▶ Prompt:
For the entries that follow, restate word for word the line containing "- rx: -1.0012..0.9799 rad", the line containing "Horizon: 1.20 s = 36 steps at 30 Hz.", and every line that lies between them.

▶ Input for this task:
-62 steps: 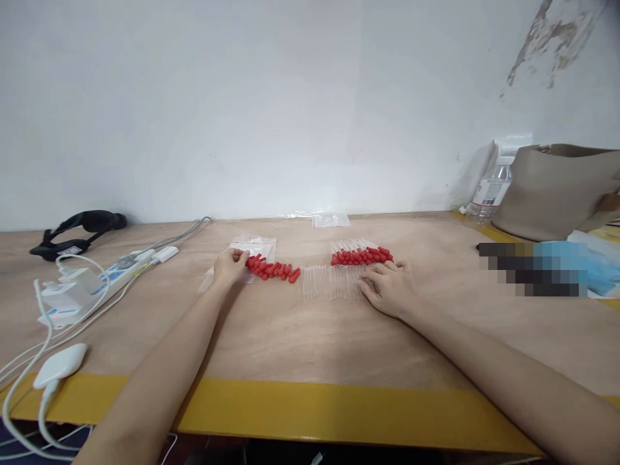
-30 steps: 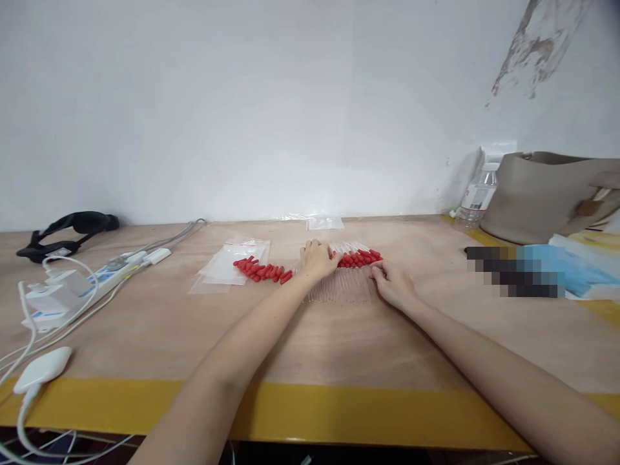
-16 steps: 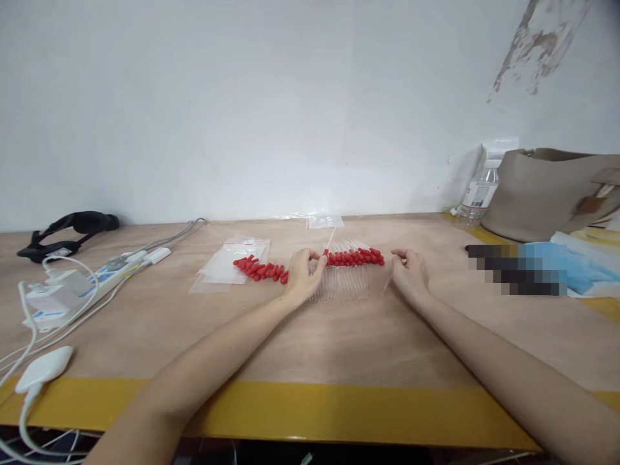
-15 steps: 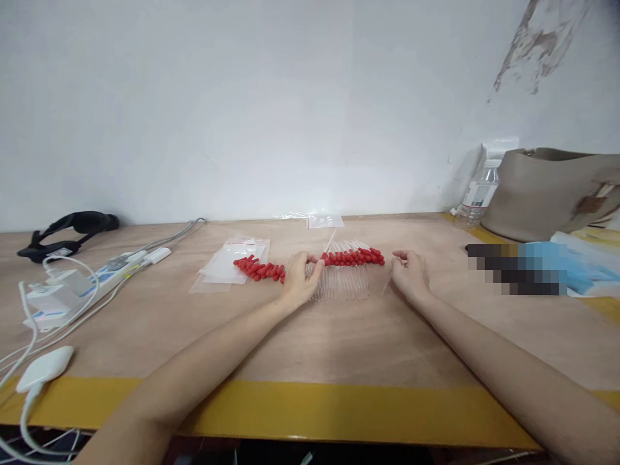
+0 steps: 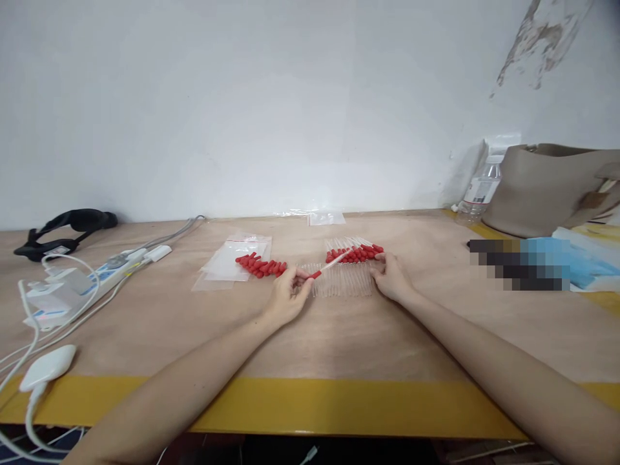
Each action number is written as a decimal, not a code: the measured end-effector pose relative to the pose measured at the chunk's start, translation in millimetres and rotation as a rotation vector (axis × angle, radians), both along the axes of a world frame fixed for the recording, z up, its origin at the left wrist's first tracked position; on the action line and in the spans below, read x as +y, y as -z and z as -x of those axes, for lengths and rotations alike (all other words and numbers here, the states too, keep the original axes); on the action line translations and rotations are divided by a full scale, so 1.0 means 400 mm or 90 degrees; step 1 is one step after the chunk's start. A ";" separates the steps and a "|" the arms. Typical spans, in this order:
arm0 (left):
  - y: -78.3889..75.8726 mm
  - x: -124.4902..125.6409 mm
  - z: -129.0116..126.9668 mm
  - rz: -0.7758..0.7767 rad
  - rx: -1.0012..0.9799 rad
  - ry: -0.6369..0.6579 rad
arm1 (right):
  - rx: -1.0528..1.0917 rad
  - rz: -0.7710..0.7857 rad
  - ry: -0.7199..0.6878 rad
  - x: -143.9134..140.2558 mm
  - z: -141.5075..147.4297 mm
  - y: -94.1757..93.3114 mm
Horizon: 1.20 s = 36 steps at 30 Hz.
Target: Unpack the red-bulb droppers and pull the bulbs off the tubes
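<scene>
Two fingers' worth of grip does the work at the left hand: thumb and fingertips pinch the red end of a red-tipped stick, whose pale shaft slants up and away to the right, above the row of thin clear pieces. A light, steady pinch close to that end should serve best, since so slender a shaft probably bends or swings easily; lifting it well over the row would avoid disturbing its order.

The right hand is at the right end of that row, fingertips nearly together; whether they pinch a piece or merely touch the row, I cannot tell. Just behind the clear pieces lies a cluster of red-tipped sticks, pale shafts pointing toward the wall. To the left, a pile of red pieces partly overlaps the plastic bags on the surface.
</scene>
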<state>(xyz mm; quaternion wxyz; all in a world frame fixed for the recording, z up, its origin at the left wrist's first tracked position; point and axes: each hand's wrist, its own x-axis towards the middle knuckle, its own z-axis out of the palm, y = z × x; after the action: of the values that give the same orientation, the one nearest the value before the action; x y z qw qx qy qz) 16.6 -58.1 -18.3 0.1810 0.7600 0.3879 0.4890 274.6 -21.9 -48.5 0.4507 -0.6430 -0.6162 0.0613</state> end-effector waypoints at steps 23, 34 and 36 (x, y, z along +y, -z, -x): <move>-0.013 -0.039 -0.012 -0.170 0.330 0.085 | -0.311 -0.093 -0.447 -0.168 0.124 -0.092; -0.032 -0.040 0.033 -0.075 0.311 0.062 | -0.456 -0.258 -0.360 -0.162 0.048 -0.102; -0.047 -0.034 0.056 -0.068 0.265 -0.012 | -0.410 -0.208 -0.225 -0.148 0.011 -0.124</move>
<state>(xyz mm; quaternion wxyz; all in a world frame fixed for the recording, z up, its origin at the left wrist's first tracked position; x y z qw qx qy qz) -5.8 -71.6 0.4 0.0517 0.8495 0.3974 0.3432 270.1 -81.2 1.3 0.3130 -0.4329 -0.8290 -0.1657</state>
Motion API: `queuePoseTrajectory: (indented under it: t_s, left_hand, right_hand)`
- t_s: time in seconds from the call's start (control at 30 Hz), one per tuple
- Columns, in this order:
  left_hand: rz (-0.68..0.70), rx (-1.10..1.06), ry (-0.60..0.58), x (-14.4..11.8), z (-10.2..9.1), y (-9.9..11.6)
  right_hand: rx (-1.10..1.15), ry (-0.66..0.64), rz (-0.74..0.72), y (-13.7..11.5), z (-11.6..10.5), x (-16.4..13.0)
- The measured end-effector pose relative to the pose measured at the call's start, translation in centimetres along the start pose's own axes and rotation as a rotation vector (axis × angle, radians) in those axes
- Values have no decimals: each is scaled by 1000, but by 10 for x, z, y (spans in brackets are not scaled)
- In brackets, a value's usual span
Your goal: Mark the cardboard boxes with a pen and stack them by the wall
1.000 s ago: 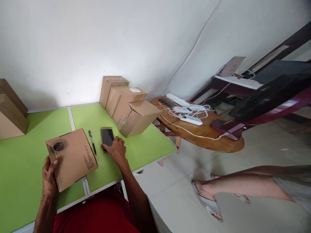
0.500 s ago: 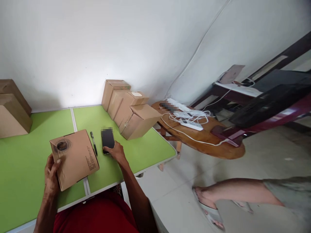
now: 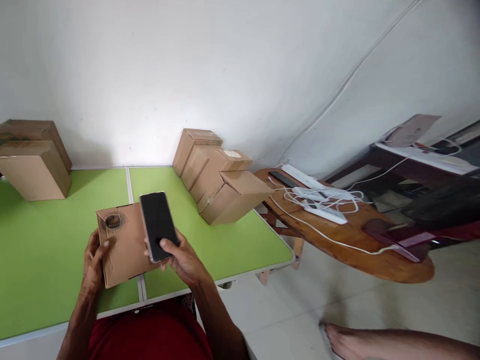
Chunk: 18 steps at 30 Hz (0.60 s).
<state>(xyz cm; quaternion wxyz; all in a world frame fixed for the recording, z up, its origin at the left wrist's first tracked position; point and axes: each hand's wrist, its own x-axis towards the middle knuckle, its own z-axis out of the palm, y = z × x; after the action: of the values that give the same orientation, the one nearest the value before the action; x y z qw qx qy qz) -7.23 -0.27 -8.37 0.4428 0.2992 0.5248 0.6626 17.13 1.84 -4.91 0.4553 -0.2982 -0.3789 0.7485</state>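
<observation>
My right hand holds a black phone with a dark screen, lifted off the green table and raised over the cardboard box. My thumb rests on the lower part of the screen. My left hand grips the left edge of that small cardboard box, which lies flat on the table and has a dark round mark near its top left corner. The phone covers the box's right side. No pen shows on the table.
Several cardboard boxes are stacked at the table's far right corner, and two more stand at the far left. A round wooden table with white power strips and cables sits to the right. Another person's foot is on the floor.
My right hand has picked the phone up from the table and brought it toward me over the box. The other person's leg has moved down and to the right.
</observation>
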Motion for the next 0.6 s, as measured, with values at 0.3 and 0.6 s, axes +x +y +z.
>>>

▶ Task output:
  - rx: -1.0012..0.9799 rad
  - ry: -0.6369..0.6579 rad
arm1 (right):
  - rx: -1.0528..1.0917 rad
  - rz: -0.7710..0.7857 rad
  - ry: -0.7199..0.6878 rad
  - x: -143.9134..140.2558 mm
  - z: -141.5075..147.4297 mm
  - y: -94.1757..93.3114 mm
Horizon: 1.20 s = 36 steps at 30 Hz.

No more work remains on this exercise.